┌────────
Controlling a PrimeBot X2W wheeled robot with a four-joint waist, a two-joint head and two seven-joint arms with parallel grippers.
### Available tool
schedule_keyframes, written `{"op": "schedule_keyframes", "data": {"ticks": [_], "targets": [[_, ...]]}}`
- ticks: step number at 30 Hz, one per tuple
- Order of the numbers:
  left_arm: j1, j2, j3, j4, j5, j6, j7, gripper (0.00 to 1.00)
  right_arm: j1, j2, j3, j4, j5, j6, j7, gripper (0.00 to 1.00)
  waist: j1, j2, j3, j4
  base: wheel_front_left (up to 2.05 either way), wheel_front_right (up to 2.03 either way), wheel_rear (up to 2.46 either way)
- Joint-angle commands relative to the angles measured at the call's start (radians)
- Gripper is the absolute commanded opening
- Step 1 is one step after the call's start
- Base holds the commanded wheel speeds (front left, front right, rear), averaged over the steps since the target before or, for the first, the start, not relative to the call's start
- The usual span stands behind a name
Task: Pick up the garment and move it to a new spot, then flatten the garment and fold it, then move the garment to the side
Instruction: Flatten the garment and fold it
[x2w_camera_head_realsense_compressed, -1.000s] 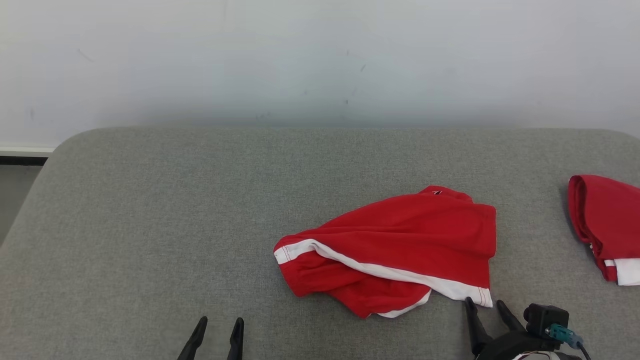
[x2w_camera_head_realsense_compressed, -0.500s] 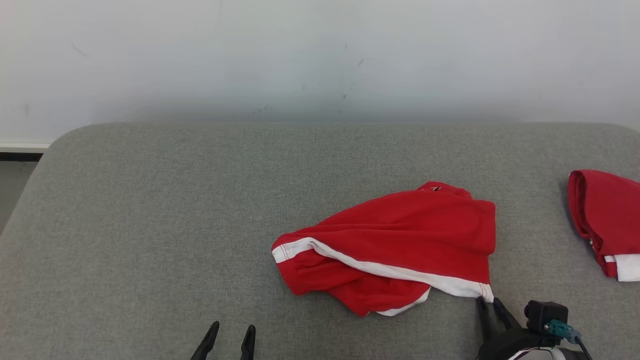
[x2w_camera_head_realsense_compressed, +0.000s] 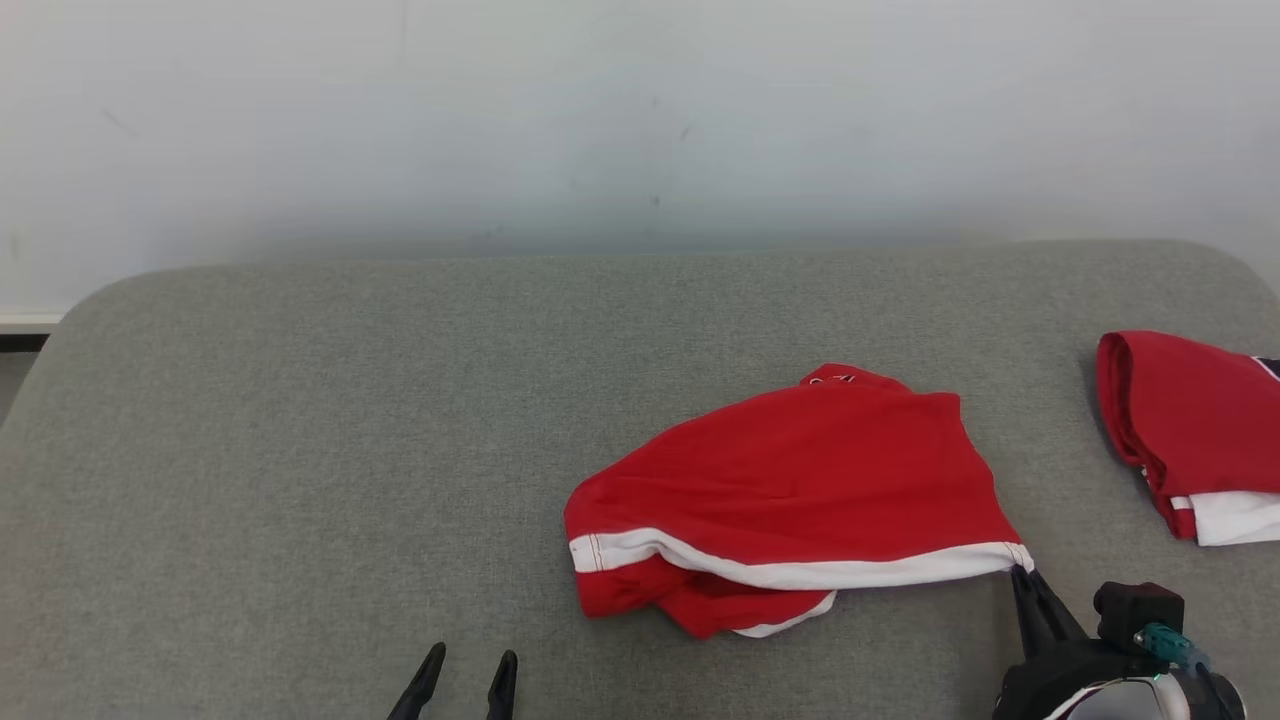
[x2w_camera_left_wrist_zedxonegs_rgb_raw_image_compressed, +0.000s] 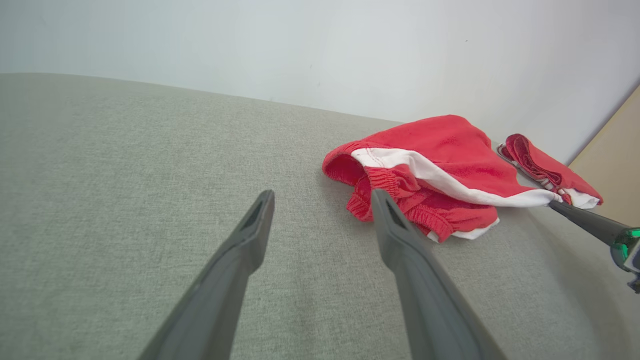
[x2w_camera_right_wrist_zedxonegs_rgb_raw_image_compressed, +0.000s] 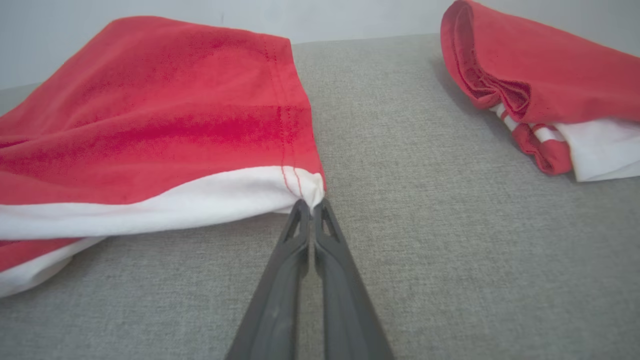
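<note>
- Since a second ago my right gripper (x2w_camera_right_wrist_zedxonegs_rgb_raw_image_compressed: 311, 206) has closed its two fingers on the white hem corner of the red garment (x2w_camera_head_realsense_compressed: 800, 470). That corner is now drawn out to the right and the white band is pulled straight.
- My left gripper (x2w_camera_head_realsense_compressed: 470, 655) hangs low by the near edge with its fingers spread, holding nothing and apart from the cloth.
- I see the garment lying right of centre on the grey pad (x2w_camera_head_realsense_compressed: 300, 450), with its left end bunched and part of it tucked underneath.
- I judge this to be the pick-up step: the grip is made, but the cloth is not yet lifted.
- Next I would raise that corner slowly and carry it left. It is a thin pinch on a single corner and could slip.
- I have wide bare pad to the left and toward the back.
- A second red piece (x2w_camera_head_realsense_compressed: 1180, 420) lies folded near the right edge, so I would stay clear of that side. The wall stands behind the far edge.
</note>
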Motion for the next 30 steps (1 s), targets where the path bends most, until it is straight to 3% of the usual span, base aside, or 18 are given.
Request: {"op": "schedule_keyframes", "data": {"ticks": [1, 8, 17, 30], "targets": [[0.0, -0.003, 0.002, 0.009, 0.0, -0.008, -0.004, 1.0, 0.017, -0.012, -0.002, -0.012, -0.007, -0.001, -0.001, 0.0, 0.0, 0.0, -0.008, -0.018, 0.0, 0.0, 0.0], [-0.033, -0.016, -0.026, 0.058, -0.023, -0.051, 0.003, 1.0, 0.038, -0.055, -0.016, -0.033, -0.015, -0.001, -0.001, 0.0, 0.0, 0.0, -0.017, -0.048, 0.0, 0.0, 0.0], [-0.109, -0.042, -0.106, 0.124, -0.052, -0.123, 0.058, 1.0, 0.046, -0.052, -0.018, -0.024, -0.018, -0.001, -0.001, 0.0, 0.0, 0.0, -0.011, -0.057, 0.0, 0.0, 0.0], [-0.259, -0.072, -0.158, 0.249, -0.102, -0.128, 0.207, 1.0, 0.01, -0.055, 0.045, -0.014, -0.006, -0.001, -0.001, 0.0, 0.0, 0.0, 0.01, -0.094, 0.0, 0.0, 0.0]]}}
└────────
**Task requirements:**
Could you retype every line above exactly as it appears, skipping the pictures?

**Response to the exercise:**
Controlling a PrimeBot X2W wheeled robot with a four-joint waist, a two-joint head and two seven-joint arms with parallel grippers.
### Available tool
schedule_keyframes, written `{"op": "schedule_keyframes", "data": {"ticks": [_], "targets": [[_, ...]]}}`
- ticks: step number at 30 Hz, one per tuple
- Order of the numbers:
  left_arm: j1, j2, j3, j4, j5, j6, j7, gripper (0.00 to 1.00)
  right_arm: j1, j2, j3, j4, j5, j6, j7, gripper (0.00 to 1.00)
  waist: j1, j2, j3, j4
  base: wheel_front_left (up to 2.05 either way), wheel_front_right (up to 2.03 either way), wheel_rear (up to 2.46 either way)
- Joint-angle commands relative to the angles measured at the call's start (radians)
- Gripper is the absolute commanded opening
- Step 1 is one step after the call's start
- Base holds the commanded wheel speeds (front left, front right, rear), averaged over the steps since the target before or, for the first, the start, not relative to the call's start
- The usual span stands behind a name
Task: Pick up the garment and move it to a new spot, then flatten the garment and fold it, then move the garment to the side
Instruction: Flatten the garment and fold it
[x2w_camera_head_realsense_compressed, -1.000s] 
[x2w_camera_head_realsense_compressed, -0.500s] 
[x2w_camera_head_realsense_compressed, +0.000s] 
[x2w_camera_left_wrist_zedxonegs_rgb_raw_image_compressed, +0.000s] 
[x2w_camera_right_wrist_zedxonegs_rgb_raw_image_compressed, +0.000s] 
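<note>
- Since a second ago my right gripper (x2w_camera_right_wrist_zedxonegs_rgb_raw_image_compressed: 311, 206) has closed its two fingers on the white hem corner of the red garment (x2w_camera_head_realsense_compressed: 800, 470). That corner is now drawn out to the right and the white band is pulled straight.
- My left gripper (x2w_camera_head_realsense_compressed: 470, 655) hangs low by the near edge with its fingers spread, holding nothing and apart from the cloth.
- I see the garment lying right of centre on the grey pad (x2w_camera_head_realsense_compressed: 300, 450), with its left end bunched and part of it tucked underneath.
- I judge this to be the pick-up step: the grip is made, but the cloth is not yet lifted.
- Next I would raise that corner slowly and carry it left. It is a thin pinch on a single corner and could slip.
- I have wide bare pad to the left and toward the back.
- A second red piece (x2w_camera_head_realsense_compressed: 1180, 420) lies folded near the right edge, so I would stay clear of that side. The wall stands behind the far edge.
</note>
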Motion for the next 30 steps (1 s), targets where the path bends most, until it is straight to 3% of the usual span, base aside, or 18 are given.
Request: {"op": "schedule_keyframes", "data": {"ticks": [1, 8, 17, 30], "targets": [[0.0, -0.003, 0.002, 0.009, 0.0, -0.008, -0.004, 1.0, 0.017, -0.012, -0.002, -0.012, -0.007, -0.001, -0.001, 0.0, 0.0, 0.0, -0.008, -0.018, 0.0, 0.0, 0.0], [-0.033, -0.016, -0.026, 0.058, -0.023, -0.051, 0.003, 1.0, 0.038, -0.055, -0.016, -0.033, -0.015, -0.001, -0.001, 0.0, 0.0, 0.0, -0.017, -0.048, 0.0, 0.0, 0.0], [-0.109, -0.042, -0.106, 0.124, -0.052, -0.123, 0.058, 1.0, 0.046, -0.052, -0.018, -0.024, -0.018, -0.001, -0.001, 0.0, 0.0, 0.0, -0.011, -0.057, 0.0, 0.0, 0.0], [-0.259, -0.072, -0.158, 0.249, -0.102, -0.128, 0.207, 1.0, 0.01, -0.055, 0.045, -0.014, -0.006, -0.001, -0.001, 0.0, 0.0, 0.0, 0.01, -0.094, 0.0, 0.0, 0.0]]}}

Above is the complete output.